## WHAT NEEDS TO BE DONE
Restate all the data word for word, leaving nothing out.

## DATA SEGMENT

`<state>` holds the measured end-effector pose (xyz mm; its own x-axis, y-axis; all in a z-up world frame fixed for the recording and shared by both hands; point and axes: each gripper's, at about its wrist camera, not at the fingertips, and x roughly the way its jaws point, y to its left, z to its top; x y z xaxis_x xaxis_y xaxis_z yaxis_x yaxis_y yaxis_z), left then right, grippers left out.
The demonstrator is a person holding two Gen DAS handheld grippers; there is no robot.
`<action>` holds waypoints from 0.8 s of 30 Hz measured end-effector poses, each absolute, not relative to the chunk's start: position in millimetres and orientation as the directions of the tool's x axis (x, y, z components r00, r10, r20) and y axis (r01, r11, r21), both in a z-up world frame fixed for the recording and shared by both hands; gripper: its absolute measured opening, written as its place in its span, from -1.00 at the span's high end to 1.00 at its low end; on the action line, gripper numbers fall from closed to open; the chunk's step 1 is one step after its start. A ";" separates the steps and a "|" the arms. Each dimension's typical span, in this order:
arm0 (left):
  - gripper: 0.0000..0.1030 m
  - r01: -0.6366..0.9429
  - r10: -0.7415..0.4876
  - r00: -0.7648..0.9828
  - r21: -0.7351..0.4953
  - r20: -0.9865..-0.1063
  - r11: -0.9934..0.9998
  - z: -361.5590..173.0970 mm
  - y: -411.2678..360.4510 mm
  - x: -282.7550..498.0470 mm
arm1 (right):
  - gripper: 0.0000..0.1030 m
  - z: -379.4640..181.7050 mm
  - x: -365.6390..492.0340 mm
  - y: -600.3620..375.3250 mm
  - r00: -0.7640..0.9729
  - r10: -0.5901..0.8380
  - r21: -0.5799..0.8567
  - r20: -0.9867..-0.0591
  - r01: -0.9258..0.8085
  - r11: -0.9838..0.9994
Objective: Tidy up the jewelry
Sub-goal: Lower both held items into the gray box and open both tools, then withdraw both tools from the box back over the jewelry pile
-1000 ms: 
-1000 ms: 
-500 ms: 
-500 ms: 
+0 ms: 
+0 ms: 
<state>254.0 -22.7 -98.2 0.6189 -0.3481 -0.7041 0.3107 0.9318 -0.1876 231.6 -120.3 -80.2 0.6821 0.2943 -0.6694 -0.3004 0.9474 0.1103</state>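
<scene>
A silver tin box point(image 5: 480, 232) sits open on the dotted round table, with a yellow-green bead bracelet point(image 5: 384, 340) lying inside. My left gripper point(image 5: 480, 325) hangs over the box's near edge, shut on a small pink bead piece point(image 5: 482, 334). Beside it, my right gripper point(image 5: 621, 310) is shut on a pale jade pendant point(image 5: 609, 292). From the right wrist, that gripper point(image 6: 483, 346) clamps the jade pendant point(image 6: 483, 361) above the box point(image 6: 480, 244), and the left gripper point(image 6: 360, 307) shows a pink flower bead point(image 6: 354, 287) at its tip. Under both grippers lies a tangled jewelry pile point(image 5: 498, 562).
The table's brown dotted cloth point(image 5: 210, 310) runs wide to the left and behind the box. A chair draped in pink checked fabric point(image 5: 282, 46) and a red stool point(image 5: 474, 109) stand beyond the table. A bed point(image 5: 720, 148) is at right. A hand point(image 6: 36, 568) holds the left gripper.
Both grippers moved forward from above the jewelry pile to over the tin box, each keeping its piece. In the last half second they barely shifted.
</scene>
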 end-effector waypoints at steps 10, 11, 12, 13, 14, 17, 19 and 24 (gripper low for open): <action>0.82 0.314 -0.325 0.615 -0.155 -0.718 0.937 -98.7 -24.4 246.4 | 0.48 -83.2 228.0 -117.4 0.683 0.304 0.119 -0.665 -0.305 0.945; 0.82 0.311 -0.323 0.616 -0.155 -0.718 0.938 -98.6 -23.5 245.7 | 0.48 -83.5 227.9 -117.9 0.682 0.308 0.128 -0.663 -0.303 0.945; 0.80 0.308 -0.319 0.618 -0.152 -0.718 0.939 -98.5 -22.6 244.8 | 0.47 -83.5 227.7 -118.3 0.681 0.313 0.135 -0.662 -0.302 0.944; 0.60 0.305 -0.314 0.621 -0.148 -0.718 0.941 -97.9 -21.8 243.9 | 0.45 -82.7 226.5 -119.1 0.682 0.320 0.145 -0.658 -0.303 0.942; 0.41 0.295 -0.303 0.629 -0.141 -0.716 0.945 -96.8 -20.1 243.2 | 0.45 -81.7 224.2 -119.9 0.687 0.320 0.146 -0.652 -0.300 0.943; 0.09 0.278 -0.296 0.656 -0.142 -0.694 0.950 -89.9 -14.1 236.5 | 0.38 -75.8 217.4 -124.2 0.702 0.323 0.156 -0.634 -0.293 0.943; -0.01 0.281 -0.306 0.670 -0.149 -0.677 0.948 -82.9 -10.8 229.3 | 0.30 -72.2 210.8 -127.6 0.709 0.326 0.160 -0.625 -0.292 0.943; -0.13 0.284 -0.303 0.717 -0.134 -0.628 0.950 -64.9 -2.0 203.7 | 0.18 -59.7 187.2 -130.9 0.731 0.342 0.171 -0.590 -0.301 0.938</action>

## OUTPUT FOR THIS EXERCISE
`<state>` holds the measured end-effector pose (xyz mm; its own x-axis, y-axis; all in a z-up world frame fixed for the recording and shared by both hands; point and axes: each gripper's, at about its wrist camera, not at the fingertips, and x roughly the way its jaws point, y to its left, z to its top; x y z xaxis_x xaxis_y xaxis_z yaxis_x yaxis_y yaxis_z), left then right, grippers left out.
The demonstrator is a person holding two Gen DAS handheld grippers; there is no robot.
`<action>` holds waypoints from 0.8 s of 30 Hz measured end-effector poses, each absolute, not relative to the chunk's start: position in millimetres and orientation as the directions of the tool's x axis (x, y, z components r00, r10, r20) and y axis (r01, r11, r21), both in a z-up world frame fixed for the recording and shared by both hands; gripper: its absolute measured opening, written as its place in its span, from -1.00 at the span's high end to 1.00 at its low end; on the action line, gripper numbers fall from closed to open; the chunk's step 1 is one step after its start. A ";" separates the steps and a "|" the arms. Each dimension's typical span, in this order:
arm0 (left):
  - gripper: 0.0000..0.1030 m
  - r01: -0.6366..0.9429
  - r10: -0.7415..0.4876
  - r00: -0.7648..0.9828
  - r21: -0.7351..0.4953
  - r20: -0.9865..-0.1063
  - r11: -0.9934..0.9998
  - z: -361.5590..173.0970 mm
  - y: -411.2678..360.4510 mm
  - x: -282.7550..498.0470 mm
arm1 (right):
  - gripper: 0.0000..0.1030 m
  - z: -379.4640..181.7050 mm
  - x: -365.6390..492.0340 mm
  - y: -600.3620..375.3250 mm
  - r00: -0.7640..0.9729
  - r10: -0.5901..0.8380
  - r21: -0.5799..0.8567
  - r20: -0.9867..-0.0591
  - r01: -0.9258..0.8085
  - r11: -0.9838..0.9994
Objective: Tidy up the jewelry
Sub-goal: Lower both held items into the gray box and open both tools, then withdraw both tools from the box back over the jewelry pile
-1000 ms: 
-1000 ms: 
-500 ms: 
-500 ms: 
+0 ms: 
+0 ms: 
<state>254.0 -22.7 -98.2 0.6189 -0.3481 -0.7041 0.3107 0.9318 -0.1876 231.6 -120.3 -80.2 0.6821 0.2943 -0.6694 -0.3004 0.9474 0.1103</state>
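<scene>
A silver tin box point(image 5: 480, 232) sits open on the dotted round table, with a yellow-green bead bracelet point(image 5: 384, 340) lying inside. My left gripper point(image 5: 480, 325) hangs over the box's near edge, shut on a small pink bead piece point(image 5: 482, 334). Beside it, my right gripper point(image 5: 621, 310) is shut on a pale jade pendant point(image 5: 609, 292). From the right wrist, that gripper point(image 6: 483, 346) clamps the jade pendant point(image 6: 483, 361) above the box point(image 6: 480, 244), and the left gripper point(image 6: 360, 307) shows a pink flower bead point(image 6: 354, 287) at its tip. Under both grippers lies a tangled jewelry pile point(image 5: 498, 562).
The table's brown dotted cloth point(image 5: 210, 310) runs wide to the left and behind the box. A chair draped in pink checked fabric point(image 5: 282, 46) and a red stool point(image 5: 474, 109) stand beyond the table. A bed point(image 5: 720, 148) is at right. A hand point(image 6: 36, 568) holds the left gripper.
Both grippers moved forward from above the jewelry pile to over the tin box, each keeping its piece. In the last half second they barely shifted.
</scene>
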 end-effector waypoints at steps 10, 11, 12, 13, 14, 17, 19 and 24 (gripper low for open): <action>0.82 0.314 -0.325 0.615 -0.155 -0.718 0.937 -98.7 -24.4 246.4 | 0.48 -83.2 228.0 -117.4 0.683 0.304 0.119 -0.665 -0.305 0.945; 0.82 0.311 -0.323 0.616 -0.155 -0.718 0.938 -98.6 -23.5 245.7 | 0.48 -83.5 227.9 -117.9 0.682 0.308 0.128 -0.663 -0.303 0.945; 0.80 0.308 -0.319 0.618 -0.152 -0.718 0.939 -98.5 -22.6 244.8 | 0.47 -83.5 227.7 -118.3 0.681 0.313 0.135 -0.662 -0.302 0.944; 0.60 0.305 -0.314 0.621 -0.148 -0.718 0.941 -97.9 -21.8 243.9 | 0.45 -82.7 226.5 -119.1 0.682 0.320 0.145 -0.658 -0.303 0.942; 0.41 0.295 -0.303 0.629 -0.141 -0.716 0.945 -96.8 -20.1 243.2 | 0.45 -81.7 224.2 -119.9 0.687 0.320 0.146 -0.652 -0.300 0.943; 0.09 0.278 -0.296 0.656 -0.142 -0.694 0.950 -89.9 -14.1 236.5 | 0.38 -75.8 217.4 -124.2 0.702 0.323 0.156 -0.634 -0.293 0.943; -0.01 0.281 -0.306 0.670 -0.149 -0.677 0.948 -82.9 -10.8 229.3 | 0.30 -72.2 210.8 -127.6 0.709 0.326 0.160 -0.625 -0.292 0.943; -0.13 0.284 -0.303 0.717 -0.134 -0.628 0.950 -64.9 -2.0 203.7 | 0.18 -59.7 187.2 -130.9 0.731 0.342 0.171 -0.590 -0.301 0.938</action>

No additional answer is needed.